■ What you need to do
Write the entries below out again without a single difference.

*** Opening Data to use ***

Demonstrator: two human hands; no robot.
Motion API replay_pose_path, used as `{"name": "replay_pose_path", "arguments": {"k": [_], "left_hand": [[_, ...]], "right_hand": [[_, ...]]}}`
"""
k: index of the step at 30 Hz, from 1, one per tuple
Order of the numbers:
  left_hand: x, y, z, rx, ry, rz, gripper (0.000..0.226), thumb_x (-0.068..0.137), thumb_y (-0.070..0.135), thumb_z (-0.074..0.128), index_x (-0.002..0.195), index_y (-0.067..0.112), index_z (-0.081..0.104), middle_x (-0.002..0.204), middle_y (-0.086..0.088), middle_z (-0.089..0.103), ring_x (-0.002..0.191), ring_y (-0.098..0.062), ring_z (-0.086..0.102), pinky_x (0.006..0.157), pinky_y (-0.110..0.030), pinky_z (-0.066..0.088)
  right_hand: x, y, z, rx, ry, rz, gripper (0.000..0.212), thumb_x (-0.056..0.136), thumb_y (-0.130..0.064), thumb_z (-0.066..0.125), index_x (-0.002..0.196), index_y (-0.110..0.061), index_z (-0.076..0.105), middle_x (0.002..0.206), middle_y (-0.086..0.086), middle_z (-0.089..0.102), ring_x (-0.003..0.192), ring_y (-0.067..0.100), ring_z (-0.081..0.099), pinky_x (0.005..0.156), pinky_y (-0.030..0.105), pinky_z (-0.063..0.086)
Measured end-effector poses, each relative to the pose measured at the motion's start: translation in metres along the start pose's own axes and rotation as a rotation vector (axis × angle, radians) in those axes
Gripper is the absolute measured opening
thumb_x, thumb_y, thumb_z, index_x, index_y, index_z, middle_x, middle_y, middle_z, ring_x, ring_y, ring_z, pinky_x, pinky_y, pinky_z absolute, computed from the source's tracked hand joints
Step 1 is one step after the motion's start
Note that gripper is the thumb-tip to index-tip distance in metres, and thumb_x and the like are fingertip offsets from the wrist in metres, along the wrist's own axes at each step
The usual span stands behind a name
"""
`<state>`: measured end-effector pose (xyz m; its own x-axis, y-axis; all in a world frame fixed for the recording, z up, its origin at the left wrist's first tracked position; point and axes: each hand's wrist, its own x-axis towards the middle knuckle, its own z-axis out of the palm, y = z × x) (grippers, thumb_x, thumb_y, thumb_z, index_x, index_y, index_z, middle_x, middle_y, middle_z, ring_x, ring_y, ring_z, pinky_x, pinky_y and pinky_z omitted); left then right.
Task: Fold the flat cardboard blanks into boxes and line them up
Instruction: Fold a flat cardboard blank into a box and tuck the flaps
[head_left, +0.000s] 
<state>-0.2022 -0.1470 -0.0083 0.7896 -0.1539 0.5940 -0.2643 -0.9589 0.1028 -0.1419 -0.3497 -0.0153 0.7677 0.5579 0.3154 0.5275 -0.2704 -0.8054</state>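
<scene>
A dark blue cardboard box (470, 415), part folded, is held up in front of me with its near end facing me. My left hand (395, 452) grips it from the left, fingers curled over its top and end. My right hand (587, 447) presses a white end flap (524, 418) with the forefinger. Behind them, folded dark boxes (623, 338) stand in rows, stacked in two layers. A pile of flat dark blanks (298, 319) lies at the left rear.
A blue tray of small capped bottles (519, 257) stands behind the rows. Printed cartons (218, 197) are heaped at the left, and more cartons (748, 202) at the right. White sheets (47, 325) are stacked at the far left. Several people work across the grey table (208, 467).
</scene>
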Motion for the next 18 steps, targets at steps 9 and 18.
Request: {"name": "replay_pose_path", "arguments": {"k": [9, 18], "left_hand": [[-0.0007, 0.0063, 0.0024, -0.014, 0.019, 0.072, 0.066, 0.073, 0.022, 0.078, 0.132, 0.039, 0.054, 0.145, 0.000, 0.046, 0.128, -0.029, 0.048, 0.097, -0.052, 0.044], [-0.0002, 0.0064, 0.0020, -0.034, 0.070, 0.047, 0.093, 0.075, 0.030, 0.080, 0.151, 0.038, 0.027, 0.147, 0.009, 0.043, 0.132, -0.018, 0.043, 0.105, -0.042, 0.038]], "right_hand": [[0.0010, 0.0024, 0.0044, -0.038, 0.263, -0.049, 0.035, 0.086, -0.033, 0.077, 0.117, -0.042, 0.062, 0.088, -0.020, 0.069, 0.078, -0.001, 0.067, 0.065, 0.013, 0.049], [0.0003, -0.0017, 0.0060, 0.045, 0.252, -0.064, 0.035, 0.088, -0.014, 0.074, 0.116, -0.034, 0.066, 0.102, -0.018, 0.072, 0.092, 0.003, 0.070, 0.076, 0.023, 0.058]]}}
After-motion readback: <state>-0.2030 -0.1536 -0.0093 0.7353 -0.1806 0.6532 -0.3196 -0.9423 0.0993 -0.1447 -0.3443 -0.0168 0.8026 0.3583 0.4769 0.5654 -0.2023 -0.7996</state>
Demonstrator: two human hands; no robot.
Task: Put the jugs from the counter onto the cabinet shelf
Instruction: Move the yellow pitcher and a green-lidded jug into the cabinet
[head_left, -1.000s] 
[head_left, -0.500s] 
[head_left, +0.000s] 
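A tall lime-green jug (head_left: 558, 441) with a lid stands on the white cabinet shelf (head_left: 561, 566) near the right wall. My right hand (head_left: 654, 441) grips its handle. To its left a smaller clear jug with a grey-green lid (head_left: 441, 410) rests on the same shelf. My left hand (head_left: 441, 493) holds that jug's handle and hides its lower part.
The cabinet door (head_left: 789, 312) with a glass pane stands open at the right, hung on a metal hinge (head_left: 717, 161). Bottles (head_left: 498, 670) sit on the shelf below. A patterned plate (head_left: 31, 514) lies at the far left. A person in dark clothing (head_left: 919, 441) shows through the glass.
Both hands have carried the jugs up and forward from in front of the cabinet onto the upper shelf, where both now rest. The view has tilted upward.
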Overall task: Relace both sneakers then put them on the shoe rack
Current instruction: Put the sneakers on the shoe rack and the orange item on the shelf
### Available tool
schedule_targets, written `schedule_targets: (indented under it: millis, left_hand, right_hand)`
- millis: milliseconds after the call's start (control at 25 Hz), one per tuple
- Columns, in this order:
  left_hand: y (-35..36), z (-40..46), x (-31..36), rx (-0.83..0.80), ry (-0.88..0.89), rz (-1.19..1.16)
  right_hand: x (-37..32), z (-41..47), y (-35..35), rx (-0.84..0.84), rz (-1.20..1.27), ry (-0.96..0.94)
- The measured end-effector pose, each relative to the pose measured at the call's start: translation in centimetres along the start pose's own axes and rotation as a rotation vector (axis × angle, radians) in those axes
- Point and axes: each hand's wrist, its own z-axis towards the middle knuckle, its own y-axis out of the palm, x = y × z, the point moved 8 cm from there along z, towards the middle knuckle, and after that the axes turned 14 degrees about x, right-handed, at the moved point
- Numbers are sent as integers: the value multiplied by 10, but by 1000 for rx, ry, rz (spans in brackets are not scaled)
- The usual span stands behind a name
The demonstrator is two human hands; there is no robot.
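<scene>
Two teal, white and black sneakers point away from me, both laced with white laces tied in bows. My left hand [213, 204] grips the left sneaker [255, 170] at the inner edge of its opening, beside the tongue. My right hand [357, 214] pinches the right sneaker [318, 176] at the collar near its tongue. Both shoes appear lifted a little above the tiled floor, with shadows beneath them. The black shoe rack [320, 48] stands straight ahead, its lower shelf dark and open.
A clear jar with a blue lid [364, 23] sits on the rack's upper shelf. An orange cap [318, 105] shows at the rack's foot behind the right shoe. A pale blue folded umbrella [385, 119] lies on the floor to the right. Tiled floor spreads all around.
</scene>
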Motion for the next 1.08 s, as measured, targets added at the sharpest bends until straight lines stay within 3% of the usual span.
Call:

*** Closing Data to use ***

■ Answer below
Demonstrator: two human hands; no robot.
Motion API replay_pose_path, used as `{"name": "replay_pose_path", "arguments": {"k": [_], "left_hand": [[_, ...]], "right_hand": [[_, ...]]}}`
"""
k: index of the step at 30 Hz, from 1, one per tuple
Order of the numbers:
  left_hand: x, y, z, rx, ry, rz, gripper (0.000..0.226), thumb_x (-0.068..0.137), thumb_y (-0.070..0.135), thumb_z (-0.074..0.128), index_x (-0.002..0.195), index_y (-0.067..0.112), index_z (-0.081..0.104), middle_x (-0.002..0.204), middle_y (-0.086..0.088), middle_z (-0.089..0.103), ring_x (-0.002..0.191), ring_y (-0.098..0.062), ring_z (-0.086..0.102), pinky_x (0.006..0.157), pinky_y (-0.110..0.030), pinky_z (-0.066..0.088)
  right_hand: x, y, z, rx, ry, rz, gripper (0.000..0.212), thumb_x (-0.056..0.136), thumb_y (-0.130..0.064), thumb_z (-0.066..0.125), index_x (-0.002..0.196), index_y (-0.110..0.061), index_z (-0.076..0.105), middle_x (0.002..0.206), middle_y (-0.086..0.086), middle_z (-0.089..0.102), ring_x (-0.003..0.192), ring_y (-0.067..0.100), ring_z (-0.081..0.099), pinky_x (0.005..0.156), pinky_y (-0.030..0.105), pinky_z (-0.063..0.086)
Measured end-effector poses, each relative to the pose measured at the motion's start: translation in metres along the start pose's own axes and rotation as a rotation vector (axis × angle, radians) in those axes
Gripper is the absolute measured opening
thumb_x, thumb_y, thumb_z, index_x, index_y, index_z, middle_x, middle_y, middle_z, ring_x, ring_y, ring_z, pinky_x, pinky_y, pinky_z absolute, computed from the source's tracked hand joints
Step 1 is one step after the motion's start
Note that gripper is the thumb-tip to index-tip distance in metres, and thumb_x and the like are fingertip offsets from the wrist in metres, along the wrist's own axes at each step
The usual span stands behind a name
"""
`<state>`: measured end-effector pose (xyz m; its own x-axis, y-axis; all in a world frame fixed for the recording, z up, its origin at the left wrist's first tracked position; point and axes: each hand's wrist, its own x-axis towards the middle knuckle, its own z-axis out of the palm, y = z × x) (grippers, thumb_x, thumb_y, thumb_z, index_x, index_y, index_z, middle_x, middle_y, middle_z, ring_x, ring_y, ring_z, pinky_x, pinky_y and pinky_z omitted); left then right.
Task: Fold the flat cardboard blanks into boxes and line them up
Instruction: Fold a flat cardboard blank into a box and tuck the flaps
[head_left, +0.000s] 
<state>-0.2022 -0.1470 -0.0083 0.7896 -0.1539 0.5940 -0.2643 -0.9589 0.1028 -0.1419 -0.3497 -0.0153 0.7677 0.5579 0.3154 0.5275 -0.2704 -0.8054</state>
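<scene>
A dark blue cardboard box (470, 415), part folded, is held up in front of me with its near end facing me. My left hand (395, 452) grips it from the left, fingers curled over its top and end. My right hand (587, 447) presses a white end flap (524, 418) with the forefinger. Behind them, folded dark boxes (623, 338) stand in rows, stacked in two layers. A pile of flat dark blanks (298, 319) lies at the left rear.
A blue tray of small capped bottles (519, 257) stands behind the rows. Printed cartons (218, 197) are heaped at the left, and more cartons (748, 202) at the right. White sheets (47, 325) are stacked at the far left. Several people work across the grey table (208, 467).
</scene>
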Motion for the next 18 steps, targets at steps 9 and 18.
Request: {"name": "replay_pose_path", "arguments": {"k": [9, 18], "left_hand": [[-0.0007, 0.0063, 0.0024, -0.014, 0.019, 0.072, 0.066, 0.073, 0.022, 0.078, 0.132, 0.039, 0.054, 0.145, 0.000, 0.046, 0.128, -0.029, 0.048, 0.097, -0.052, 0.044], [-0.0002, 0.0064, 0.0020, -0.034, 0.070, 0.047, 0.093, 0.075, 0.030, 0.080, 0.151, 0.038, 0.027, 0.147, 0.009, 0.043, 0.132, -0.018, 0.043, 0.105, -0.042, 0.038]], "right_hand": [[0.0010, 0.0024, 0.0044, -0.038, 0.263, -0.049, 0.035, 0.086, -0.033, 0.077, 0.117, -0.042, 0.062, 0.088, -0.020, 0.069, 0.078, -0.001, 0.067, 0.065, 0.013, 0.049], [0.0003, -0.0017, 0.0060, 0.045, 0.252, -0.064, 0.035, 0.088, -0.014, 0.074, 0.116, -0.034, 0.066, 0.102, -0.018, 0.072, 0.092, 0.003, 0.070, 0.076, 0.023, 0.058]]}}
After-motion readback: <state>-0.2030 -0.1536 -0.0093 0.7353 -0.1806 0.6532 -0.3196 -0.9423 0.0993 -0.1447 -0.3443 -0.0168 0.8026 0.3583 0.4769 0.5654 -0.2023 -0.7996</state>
Demonstrator: two human hands; no robot.
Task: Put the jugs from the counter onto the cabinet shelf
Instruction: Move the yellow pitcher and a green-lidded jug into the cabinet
[head_left, -1.000s] 
[head_left, -0.500s] 
[head_left, +0.000s] 
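A tall lime-green jug (head_left: 558, 441) with a lid stands on the white cabinet shelf (head_left: 561, 566) near the right wall. My right hand (head_left: 654, 441) grips its handle. To its left a smaller clear jug with a grey-green lid (head_left: 441, 410) rests on the same shelf. My left hand (head_left: 441, 493) holds that jug's handle and hides its lower part.
The cabinet door (head_left: 789, 312) with a glass pane stands open at the right, hung on a metal hinge (head_left: 717, 161). Bottles (head_left: 498, 670) sit on the shelf below. A patterned plate (head_left: 31, 514) lies at the far left. A person in dark clothing (head_left: 919, 441) shows through the glass.
Both hands have carried the jugs up and forward from in front of the cabinet onto the upper shelf, where both now rest. The view has tilted upward.
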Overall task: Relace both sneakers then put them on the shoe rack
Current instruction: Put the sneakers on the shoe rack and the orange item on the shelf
### Available tool
schedule_targets, written `schedule_targets: (indented under it: millis, left_hand, right_hand)`
- millis: milliseconds after the call's start (control at 25 Hz), one per tuple
- Columns, in this order:
  left_hand: y (-35..36), z (-40..46), x (-31..36), rx (-0.83..0.80), ry (-0.88..0.89), rz (-1.19..1.16)
  right_hand: x (-37..32), z (-41..47), y (-35..35), rx (-0.84..0.84), rz (-1.20..1.27), ry (-0.96..0.94)
- The measured end-effector pose, each relative to the pose measured at the call's start: translation in centimetres along the start pose's own axes and rotation as a rotation vector (axis × angle, radians) in those axes
- Point and axes: each hand's wrist, its own z-axis towards the middle knuckle, its own y-axis out of the palm, x = y × z, the point moved 8 cm from there along z, towards the middle knuckle, and after that the axes turned 14 degrees about x, right-handed, at the moved point
- Numbers are sent as integers: the value multiplied by 10, but by 1000 for rx, ry, rz (spans in brackets are not scaled)
- The usual span stands behind a name
The demonstrator is two human hands; there is no robot.
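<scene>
Two teal, white and black sneakers point away from me, both laced with white laces tied in bows. My left hand [213, 204] grips the left sneaker [255, 170] at the inner edge of its opening, beside the tongue. My right hand [357, 214] pinches the right sneaker [318, 176] at the collar near its tongue. Both shoes appear lifted a little above the tiled floor, with shadows beneath them. The black shoe rack [320, 48] stands straight ahead, its lower shelf dark and open.
A clear jar with a blue lid [364, 23] sits on the rack's upper shelf. An orange cap [318, 105] shows at the rack's foot behind the right shoe. A pale blue folded umbrella [385, 119] lies on the floor to the right. Tiled floor spreads all around.
</scene>
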Motion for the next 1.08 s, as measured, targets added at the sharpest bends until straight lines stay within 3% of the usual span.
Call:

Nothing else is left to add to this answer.